Pero lo más asombroso de La fontana sagrada sobreviene cuando los efectos de esa unión trascienden los términos lector-autor. Del mismo modo que la voz narradora depende del lector para cobrar vida, su curiosidad depende de los personajes que la alimentan: el relato se inicia cuando Grace Brissenden pone al narrador (que también es el lector) al tanto del cambio operado en Gilbert Long, y es de nuevo la señora Brissenden quien pone fin a sus pesquisas bajo la amenaza de convertirlo en un loco a la vista de los demás.

¿Y a qué se debe esta reacción? Diría que a una relación análoga a la que he descrito para la lectura. Se compone esta de un narrador que aporta un discurso y de un lector que es condición de vida, fundiéndose ambos en un solo ente. Pues bien, de igual modo que el autor y el lector se invaden mutuamente en la lectura, el narrador (que, insisto, es el lector) acaba alcanzando tal grado de consciencia sobre la relación de los personajes que se apropia de sus almas. Cómo si no podría comprender un amor que exige tamaño sacrificio como la edad o la inteligencia, si no es sintiendo ese amor. Y, del mismo modo que, al penetrar sus almas, el narrador accede al sentimiento de los enamorados, estos acceden a la consciencia de aquél. Es de este modo como Grace Brissenden y Gilbert Long, beneficiados de un romance tóxico pero ignorantes de ello, entran en conocimiento de su circunstancia, con lo que pierden su inocencia. Por esta razón, sabedores al fin del prodigio, imponen un silencio tras el cual esconderse de la consciencia que los señala como culpables. Si antes el narrador estaba a un paso de proclamarse autor del relato, ahora los personajes lo están de ser conscientes de ser observados, como si espetaran a narrador y lector: “¡métanse en sus asuntos!”

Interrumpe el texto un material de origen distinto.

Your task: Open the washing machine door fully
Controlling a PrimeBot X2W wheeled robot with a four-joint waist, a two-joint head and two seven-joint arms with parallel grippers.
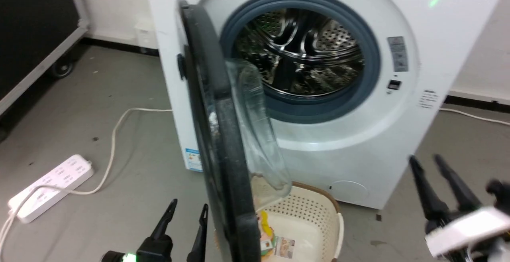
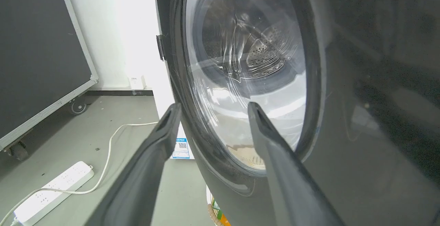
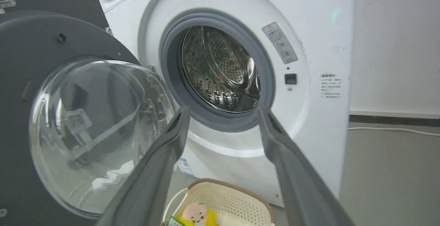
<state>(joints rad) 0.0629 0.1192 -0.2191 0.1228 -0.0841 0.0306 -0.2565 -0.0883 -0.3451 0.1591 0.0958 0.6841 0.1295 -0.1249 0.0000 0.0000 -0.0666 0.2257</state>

Es curioso que al final (calificado de “broma” por el escritor ante la tibia recepción crítica del libro) el narrador reconozca que, pese a que Grace Brissenden, quien de algún modo es su creación, carece de su “método”, de lo que “fatalmente” carece él es del “tono” de ella. Es como si Henry James hubiera alcanzado el límite de su particular estilo; como si hubiera descubierto que, reducida la armonía ideal con sus criaturas a reproches por la intromisión, la unidad a la que aspiraba no era más que una quimera. No puedo afirmar que este desengaño alcance a su anhelo de unirse con el lector. En cualquier caso, en La fontana sagrada el lector sigue siendo el fin.